- _WORK REQUEST_:
Show all lines below holding the string "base".

- _DATASET CONTENT_:
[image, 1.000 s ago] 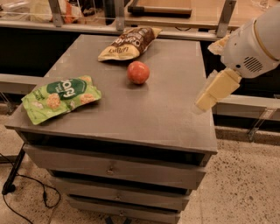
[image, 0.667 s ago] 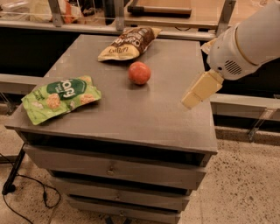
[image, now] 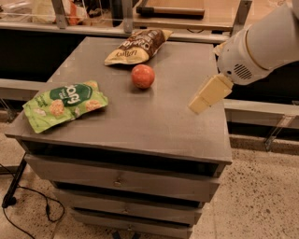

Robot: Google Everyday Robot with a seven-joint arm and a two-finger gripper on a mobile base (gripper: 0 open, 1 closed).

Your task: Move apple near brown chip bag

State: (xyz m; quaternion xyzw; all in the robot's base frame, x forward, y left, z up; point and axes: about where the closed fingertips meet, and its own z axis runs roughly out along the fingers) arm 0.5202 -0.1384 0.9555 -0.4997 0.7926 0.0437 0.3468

- _TASK OUTPUT_:
Robot: Google Everyday Robot with a seven-joint arm and a two-finger gripper on a mobile base (gripper: 0 open, 1 closed).
State: (xyz m; quaternion xyzw; all in the robot's base frame, x forward, y left, z up; point and axes: about where the closed fingertips meet, and its own z axis runs roughly out along the fingers) arm 0.5202 -0.1384 0.9555 -0.4997 0.7926 0.0437 0.3468

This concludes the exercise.